#### INPUT DATA
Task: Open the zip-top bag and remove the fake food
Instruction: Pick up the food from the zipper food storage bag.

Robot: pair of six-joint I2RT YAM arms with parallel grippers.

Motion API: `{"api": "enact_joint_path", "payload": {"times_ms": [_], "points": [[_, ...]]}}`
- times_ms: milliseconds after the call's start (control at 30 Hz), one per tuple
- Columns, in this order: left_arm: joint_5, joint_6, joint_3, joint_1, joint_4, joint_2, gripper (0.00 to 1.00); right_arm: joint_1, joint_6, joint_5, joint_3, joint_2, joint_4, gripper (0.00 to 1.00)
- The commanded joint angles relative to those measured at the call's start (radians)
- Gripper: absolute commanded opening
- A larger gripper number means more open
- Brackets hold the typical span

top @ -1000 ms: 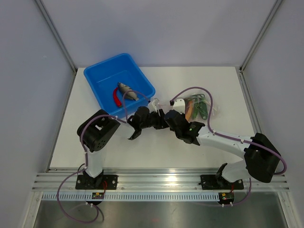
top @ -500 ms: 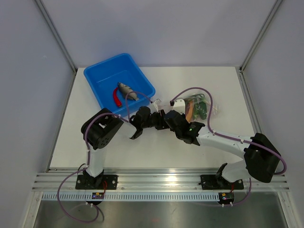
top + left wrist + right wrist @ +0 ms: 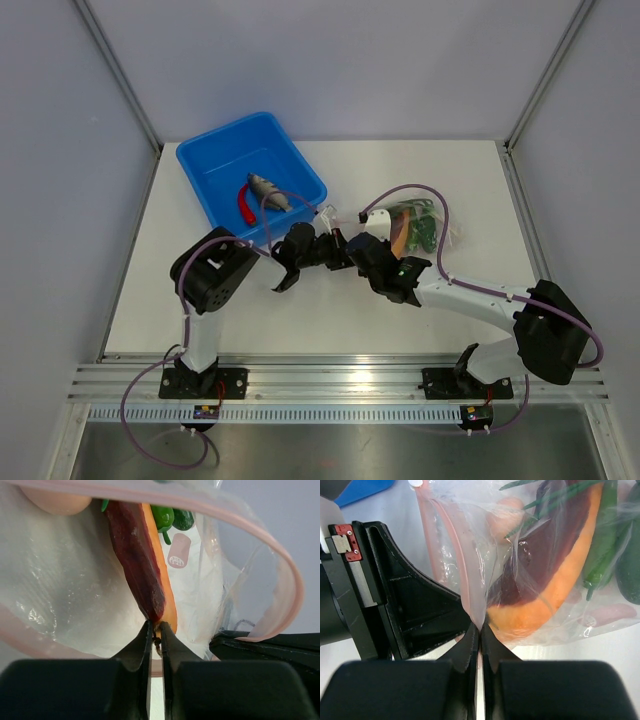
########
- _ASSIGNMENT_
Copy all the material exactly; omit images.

- _TASK ANSWER_
Task: Open the zip-top bag and remove the fake food
Instruction: Pick up the food from the zipper food storage bag.

Robot: pair of six-joint I2RT YAM arms with parallel grippers.

Motion API: `{"api": "enact_joint_path", "payload": {"times_ms": [_], "points": [[_, ...]]}}`
- times_ms: milliseconds after the call's start (control at 30 Hz), one per tuple
- Columns, in this order: left_arm: joint_5, joint_6, joint_3, joint_1, joint_4, joint_2, gripper (0.00 to 1.00); right_arm: joint_1, joint_6, joint_5, joint_3, joint_2, joint_4, gripper (0.00 to 1.00)
- The commanded joint angles relative to those measured at the call's start (radians)
- Gripper: absolute commanded opening
- A larger gripper number means more open
- Brackets hold the typical span

top @ -1000 ms: 
top @ -500 ms: 
top + left wrist + right wrist @ +0 ms: 

The exercise is complete with this answer.